**Material provided:**
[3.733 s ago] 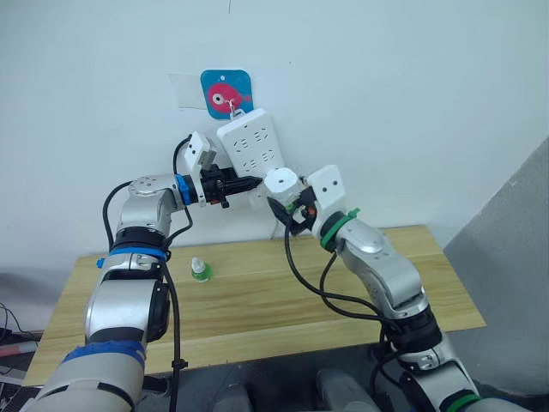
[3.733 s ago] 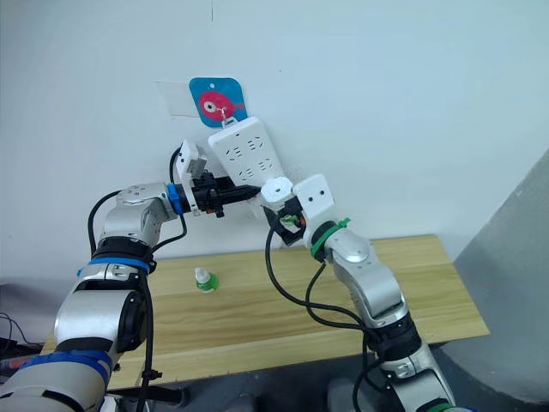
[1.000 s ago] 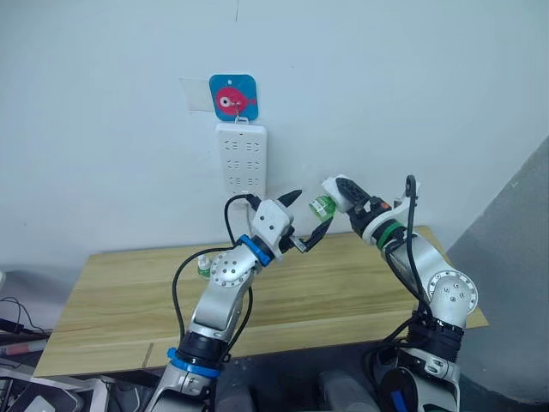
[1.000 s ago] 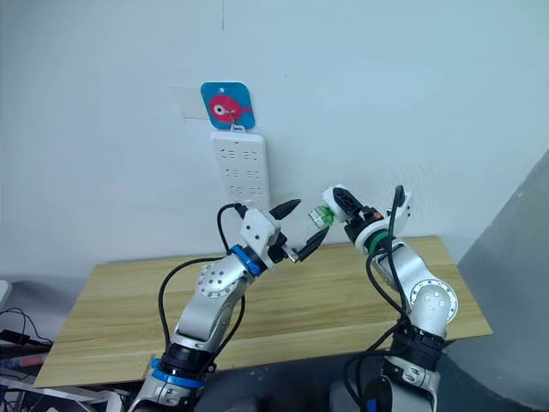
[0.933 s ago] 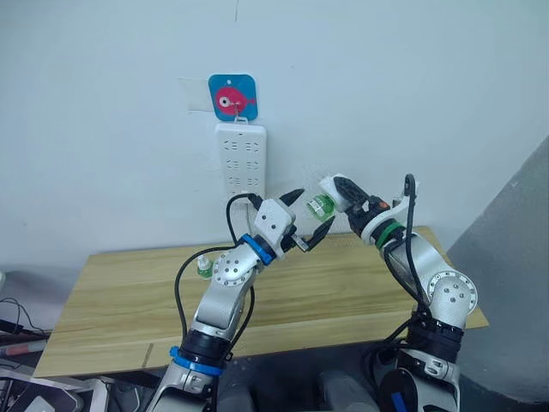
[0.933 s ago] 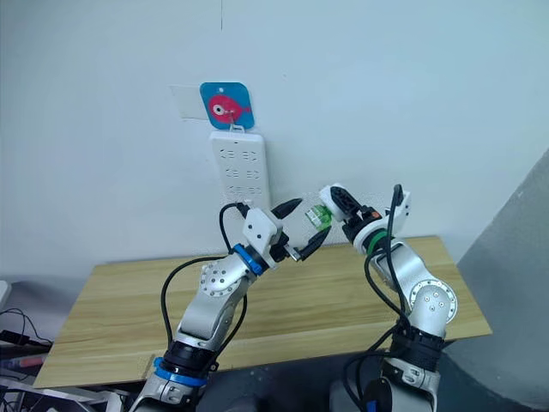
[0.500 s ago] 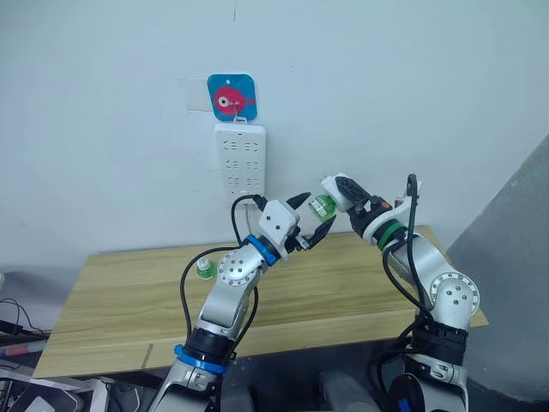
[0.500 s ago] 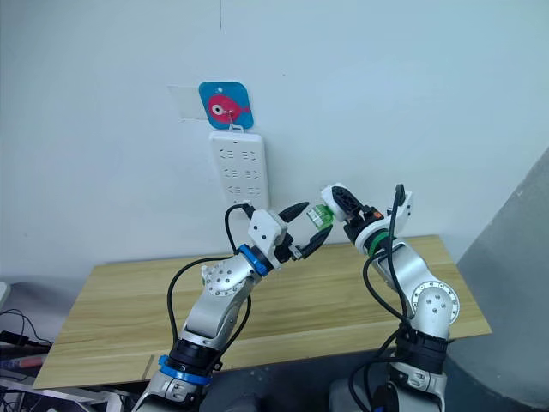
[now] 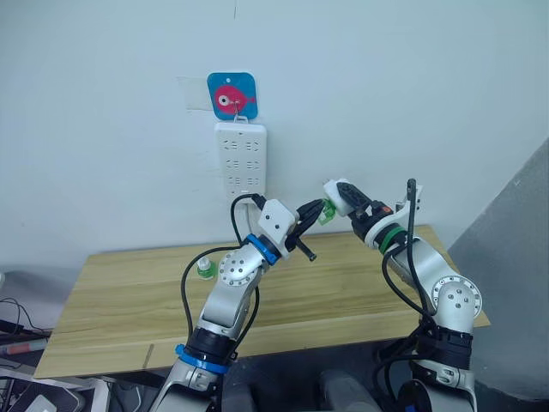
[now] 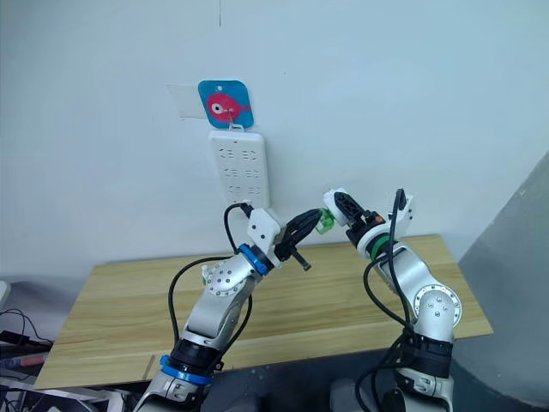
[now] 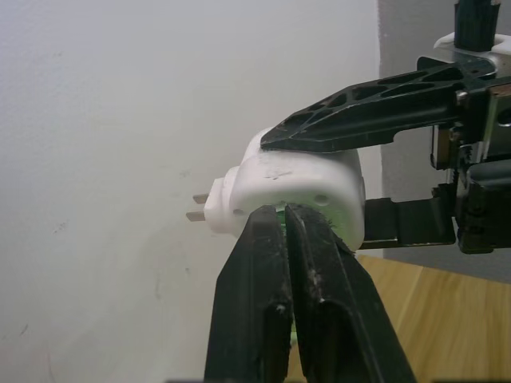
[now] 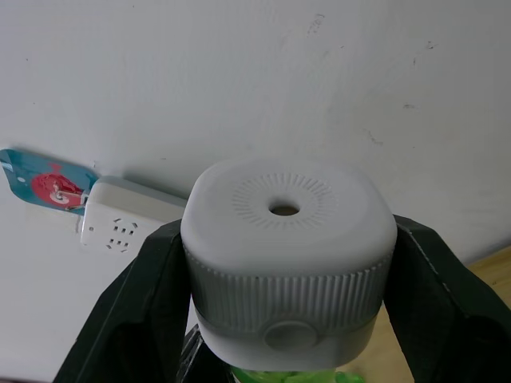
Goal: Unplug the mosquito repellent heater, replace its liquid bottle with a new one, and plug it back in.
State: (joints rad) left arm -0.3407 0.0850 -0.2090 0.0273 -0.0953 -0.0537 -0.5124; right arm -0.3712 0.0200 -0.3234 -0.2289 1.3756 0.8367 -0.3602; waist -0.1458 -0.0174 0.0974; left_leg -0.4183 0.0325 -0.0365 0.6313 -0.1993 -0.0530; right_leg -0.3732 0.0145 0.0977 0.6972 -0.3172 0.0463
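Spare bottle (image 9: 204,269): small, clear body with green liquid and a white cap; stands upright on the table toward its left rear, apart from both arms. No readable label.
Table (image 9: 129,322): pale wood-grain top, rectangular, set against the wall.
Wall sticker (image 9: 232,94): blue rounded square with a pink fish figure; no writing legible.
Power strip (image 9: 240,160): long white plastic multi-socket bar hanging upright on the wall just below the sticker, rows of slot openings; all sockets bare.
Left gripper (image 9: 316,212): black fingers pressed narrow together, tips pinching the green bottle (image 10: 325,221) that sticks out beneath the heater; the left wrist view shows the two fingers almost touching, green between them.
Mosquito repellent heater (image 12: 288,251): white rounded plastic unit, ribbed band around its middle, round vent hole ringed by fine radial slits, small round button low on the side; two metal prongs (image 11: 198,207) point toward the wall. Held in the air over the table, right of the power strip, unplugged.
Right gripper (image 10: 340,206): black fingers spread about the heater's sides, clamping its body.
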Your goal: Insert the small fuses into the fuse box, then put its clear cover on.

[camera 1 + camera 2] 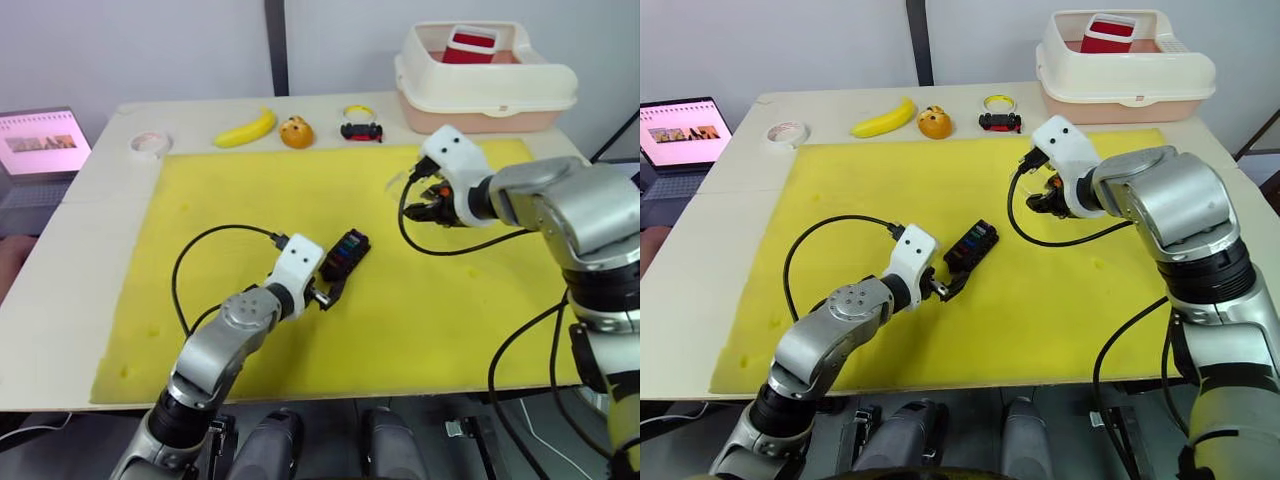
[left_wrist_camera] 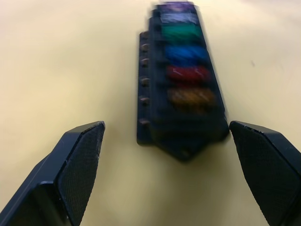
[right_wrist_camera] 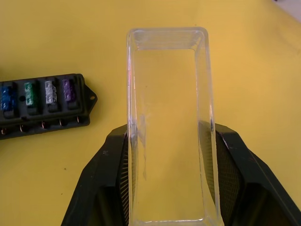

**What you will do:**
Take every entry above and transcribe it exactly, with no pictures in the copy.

**Solution for this task:**
[3.733 s ago] 
[3.733 s ago] 
[1.000 s ago] 
[1.000 s ago] 
[0.933 s ago] 
[0.933 s ago] 
[0.500 s ago] 
[0.500 s ago] 
[now] 
[now] 
[now] 
[now] 
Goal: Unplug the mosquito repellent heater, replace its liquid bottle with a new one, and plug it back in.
State: (joints rad) left arm -0.3407 0.0850 -0.2090 0.0273 -0.0953 -0.0537 -0.5124; right arm -0.3712 0.0200 -0.3234 -0.2289 1.3756 0.8367 -0.3602; waist -0.1458 -0.0174 0.0974; left_leg -0.4183 0.0325 -0.0365 0.6313 -0.1993 -0.0530; right_leg -0.3732 0.0145 0.0977 0.6972 -0.3172 0.0463
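Spare bottle (image 9: 204,269): small, clear body with green liquid and a white cap; stands upright on the table toward its left rear, apart from both arms. No readable label.
Table (image 9: 129,322): pale wood-grain top, rectangular, set against the wall.
Wall sticker (image 9: 232,94): blue rounded square with a pink fish figure; no writing legible.
Power strip (image 9: 240,160): long white plastic multi-socket bar hanging upright on the wall just below the sticker, rows of slot openings; all sockets bare.
Left gripper (image 9: 316,212): black fingers pressed narrow together, tips pinching the green bottle (image 10: 325,221) that sticks out beneath the heater; the left wrist view shows the two fingers almost touching, green between them.
Mosquito repellent heater (image 12: 288,251): white rounded plastic unit, ribbed band around its middle, round vent hole ringed by fine radial slits, small round button low on the side; two metal prongs (image 11: 198,207) point toward the wall. Held in the air over the table, right of the power strip, unplugged.
Right gripper (image 10: 340,206): black fingers spread about the heater's sides, clamping its body.
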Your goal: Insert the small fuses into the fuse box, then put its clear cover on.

[camera 1 + camera 2] 
[left_wrist_camera] 
[right_wrist_camera] 

That concludes the answer.